Friday, 2 July 2010

Lies, damned lies and...

...statistics.

I stumbled across some of these and, as I have recently Done My Bit to serve the Cause of Justice - well, I sat on a jury for a week and a half - my interest was piqued. They were produced by the International Centre for Prison Studies, an organisation of which I had never before heard and which, on investigation, turns out to be part of King's College, London. These statistics are in a report entitled World Prison Population List (eighth edition) and throw up some interesting facts. For example, the country with the highest percentage of its population behind bars is the USA with 756 prisoners per 100,000 of population followed by Russia with 629 and Rwanda with 604. China, perhaps surprisingly, has only 119, just three more than Canada (116).
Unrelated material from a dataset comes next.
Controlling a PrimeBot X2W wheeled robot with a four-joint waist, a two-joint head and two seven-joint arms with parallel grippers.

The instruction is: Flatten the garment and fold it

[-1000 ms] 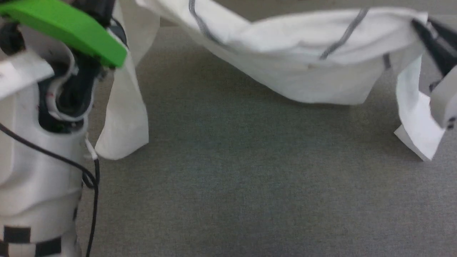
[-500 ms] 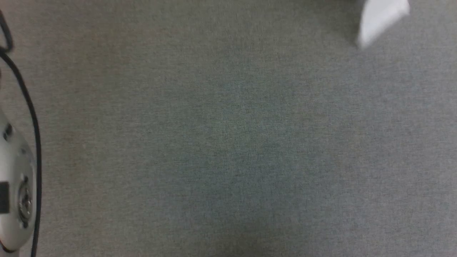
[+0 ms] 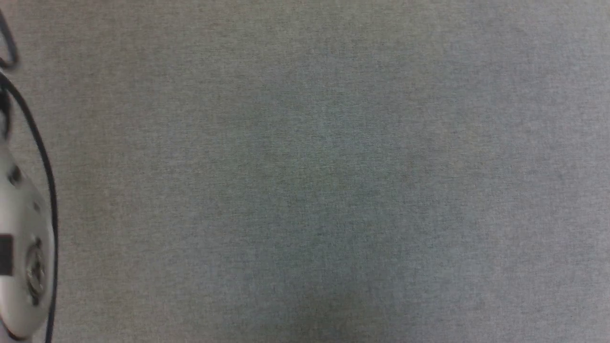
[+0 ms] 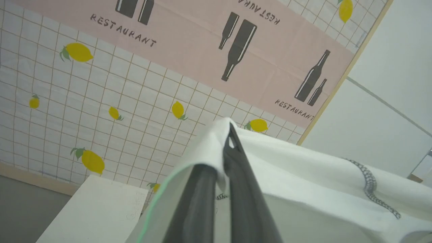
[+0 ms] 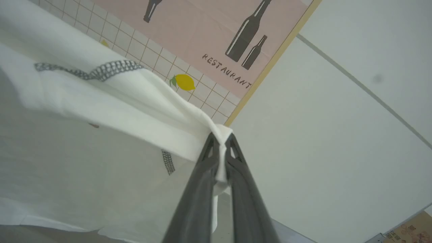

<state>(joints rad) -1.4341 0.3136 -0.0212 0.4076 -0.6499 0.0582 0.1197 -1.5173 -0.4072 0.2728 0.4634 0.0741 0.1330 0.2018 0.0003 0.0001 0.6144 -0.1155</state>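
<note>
Left gripper is clamping a fold of the garment. Its jaws are closed on the cloth, with white fabric draping over one dark finger and the other finger lying bare. From that pinch the shirt is spreading off to the right of the left wrist view and sagging below the fingers. A line of dark zigzag stitching is curving across it. Right gripper is likewise shut on the garment, nipping a bunched edge at its tips, and a thin strip of cloth is running down between the fingers. In the right wrist view the fabric is stretching away to the left, taut along the top and hanging loose beneath, with more zigzag seam showing. Both wrist cameras are looking up past the cloth at a wall covering of grid lines and lemons. A pink band printed with bottles and the word RESTAURANT is crossing it, and a plain white wall panel is sitting beside it. A white box is sitting low in the left wrist view, beneath the lemon pattern. The head camera is looking down on a flat grey surface. A pale arm casing and a black cable are sitting at its left edge.
</note>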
The figure for the UK is 131 and other European countries are Norway - 69, Italy - 62 and France - 96. India has just 33 prisoners per 100k population, and Japan 63.

What, I wondered, do these figures tell us? Is France, for example, so much more law-abiding than the USA? Or are the American police more efficient at catching criminals than are the French? And in any case, can we accept the accuracy of the figures? The Chinese figure, for example, appears extraordinarily low given what we hear of the country, or maybe they just execute more convicted criminals and that reduces the prison population. Or do the figures indicate a difference in the punishment systems in various countries? Could it be that Norway uses fines and/or community service sentences rather than imprisoning people?

Of course, the bare statistics alone really tell us nothing and we need much more information to interpret them properly. But isn't that the case with all statistics?